- PROBLEM
Among the entries below, take the line with "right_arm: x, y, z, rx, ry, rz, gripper" and the line with "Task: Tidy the", and output them and every line between them exactly, with nothing else.

- THE DATA
- - - - - - -

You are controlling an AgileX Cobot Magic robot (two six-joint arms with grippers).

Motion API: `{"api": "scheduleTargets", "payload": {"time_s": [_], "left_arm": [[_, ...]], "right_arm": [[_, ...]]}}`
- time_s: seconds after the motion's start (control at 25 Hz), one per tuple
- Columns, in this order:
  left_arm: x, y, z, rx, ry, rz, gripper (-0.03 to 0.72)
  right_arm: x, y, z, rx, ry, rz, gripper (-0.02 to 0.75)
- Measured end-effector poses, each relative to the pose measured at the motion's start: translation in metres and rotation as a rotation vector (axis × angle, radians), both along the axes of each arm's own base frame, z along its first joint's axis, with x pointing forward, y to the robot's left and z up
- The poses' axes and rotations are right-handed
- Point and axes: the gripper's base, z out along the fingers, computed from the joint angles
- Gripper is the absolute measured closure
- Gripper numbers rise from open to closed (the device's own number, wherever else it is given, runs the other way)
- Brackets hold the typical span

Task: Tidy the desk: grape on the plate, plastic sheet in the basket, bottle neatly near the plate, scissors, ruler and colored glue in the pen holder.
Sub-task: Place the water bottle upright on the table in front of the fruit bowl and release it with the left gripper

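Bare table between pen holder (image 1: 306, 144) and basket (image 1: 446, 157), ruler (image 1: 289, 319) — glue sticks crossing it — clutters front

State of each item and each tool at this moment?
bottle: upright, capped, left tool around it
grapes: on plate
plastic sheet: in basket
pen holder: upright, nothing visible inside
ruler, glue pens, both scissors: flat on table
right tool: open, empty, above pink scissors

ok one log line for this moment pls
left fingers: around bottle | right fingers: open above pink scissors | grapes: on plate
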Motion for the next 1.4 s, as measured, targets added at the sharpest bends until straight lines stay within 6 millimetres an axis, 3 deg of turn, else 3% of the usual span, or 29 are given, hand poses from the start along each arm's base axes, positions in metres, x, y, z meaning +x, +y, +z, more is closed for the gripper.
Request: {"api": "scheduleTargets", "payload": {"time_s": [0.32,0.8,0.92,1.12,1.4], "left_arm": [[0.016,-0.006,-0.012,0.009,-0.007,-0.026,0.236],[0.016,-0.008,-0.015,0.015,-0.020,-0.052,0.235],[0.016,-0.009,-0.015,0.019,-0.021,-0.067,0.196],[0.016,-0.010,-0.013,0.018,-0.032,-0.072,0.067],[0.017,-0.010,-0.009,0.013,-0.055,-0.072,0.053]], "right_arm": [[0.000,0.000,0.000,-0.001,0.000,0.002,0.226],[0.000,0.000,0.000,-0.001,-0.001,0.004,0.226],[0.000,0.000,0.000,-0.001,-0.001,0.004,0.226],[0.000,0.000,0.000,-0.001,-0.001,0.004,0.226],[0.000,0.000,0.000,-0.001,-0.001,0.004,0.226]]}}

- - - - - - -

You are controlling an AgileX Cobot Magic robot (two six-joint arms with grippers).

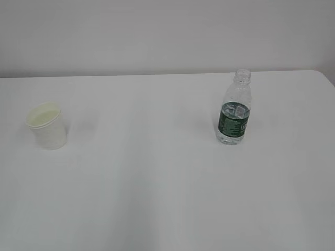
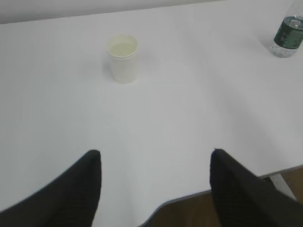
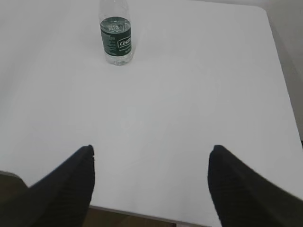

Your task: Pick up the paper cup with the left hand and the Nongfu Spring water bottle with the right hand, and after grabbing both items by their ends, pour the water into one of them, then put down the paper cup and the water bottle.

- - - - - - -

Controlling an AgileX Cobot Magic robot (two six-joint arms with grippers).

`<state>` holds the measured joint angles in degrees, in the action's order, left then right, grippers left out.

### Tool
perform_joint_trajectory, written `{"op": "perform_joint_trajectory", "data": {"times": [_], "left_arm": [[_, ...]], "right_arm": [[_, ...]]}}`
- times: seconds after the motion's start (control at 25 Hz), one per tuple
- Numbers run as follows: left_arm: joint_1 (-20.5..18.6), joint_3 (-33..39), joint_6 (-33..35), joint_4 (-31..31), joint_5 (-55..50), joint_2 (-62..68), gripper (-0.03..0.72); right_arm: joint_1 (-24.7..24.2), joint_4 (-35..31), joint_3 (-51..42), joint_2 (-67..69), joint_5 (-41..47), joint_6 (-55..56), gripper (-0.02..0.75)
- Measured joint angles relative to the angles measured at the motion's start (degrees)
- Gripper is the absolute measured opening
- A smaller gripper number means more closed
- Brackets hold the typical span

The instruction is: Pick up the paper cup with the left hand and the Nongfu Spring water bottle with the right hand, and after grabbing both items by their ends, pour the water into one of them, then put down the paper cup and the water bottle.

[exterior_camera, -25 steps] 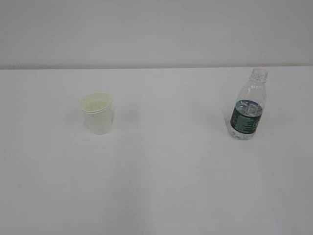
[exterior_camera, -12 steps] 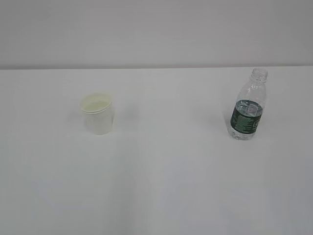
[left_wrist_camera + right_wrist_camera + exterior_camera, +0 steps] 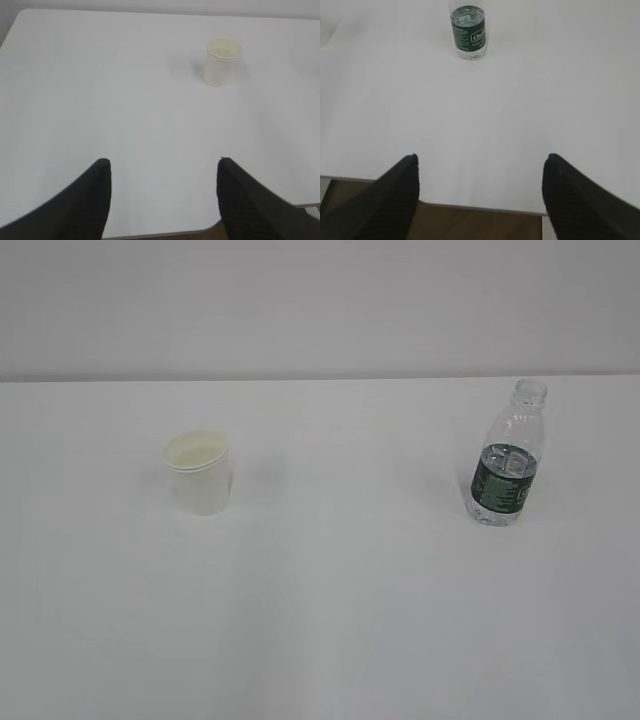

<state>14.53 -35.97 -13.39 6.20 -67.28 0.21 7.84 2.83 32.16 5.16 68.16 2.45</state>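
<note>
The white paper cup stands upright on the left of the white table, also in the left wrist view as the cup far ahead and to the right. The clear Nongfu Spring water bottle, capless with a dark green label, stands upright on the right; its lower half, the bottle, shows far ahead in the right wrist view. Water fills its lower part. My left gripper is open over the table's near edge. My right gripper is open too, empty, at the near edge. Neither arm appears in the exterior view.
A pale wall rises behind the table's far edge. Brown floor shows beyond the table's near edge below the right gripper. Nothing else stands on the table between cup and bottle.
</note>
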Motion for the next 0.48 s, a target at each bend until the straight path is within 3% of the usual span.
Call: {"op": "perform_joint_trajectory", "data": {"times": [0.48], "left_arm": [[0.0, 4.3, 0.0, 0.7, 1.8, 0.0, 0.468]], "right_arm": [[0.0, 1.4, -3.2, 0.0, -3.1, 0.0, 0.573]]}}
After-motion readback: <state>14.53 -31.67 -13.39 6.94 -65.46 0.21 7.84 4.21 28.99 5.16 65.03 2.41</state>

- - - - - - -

- YOUR SOLUTION
  right_arm: x, y, z, rx, ry, rz, gripper (-0.02 to 0.75)
- Measured end-effector poses, each relative to the pose measured at the motion's start: translation in metres and rotation as a rotation vector (axis × angle, radians), both along the axes of each arm's own base frame, z along its first joint's axis, with x pointing forward, y to the robot's left and z up
- The poses' axes and rotations are right-handed
- Point and axes: the gripper's base, z out along the fingers, computed from the joint angles
- Gripper is the absolute measured closure
- Gripper numbers rise from open to closed (the device's own number, wherever else it is given, runs the other way)
- Brackets hold the typical span

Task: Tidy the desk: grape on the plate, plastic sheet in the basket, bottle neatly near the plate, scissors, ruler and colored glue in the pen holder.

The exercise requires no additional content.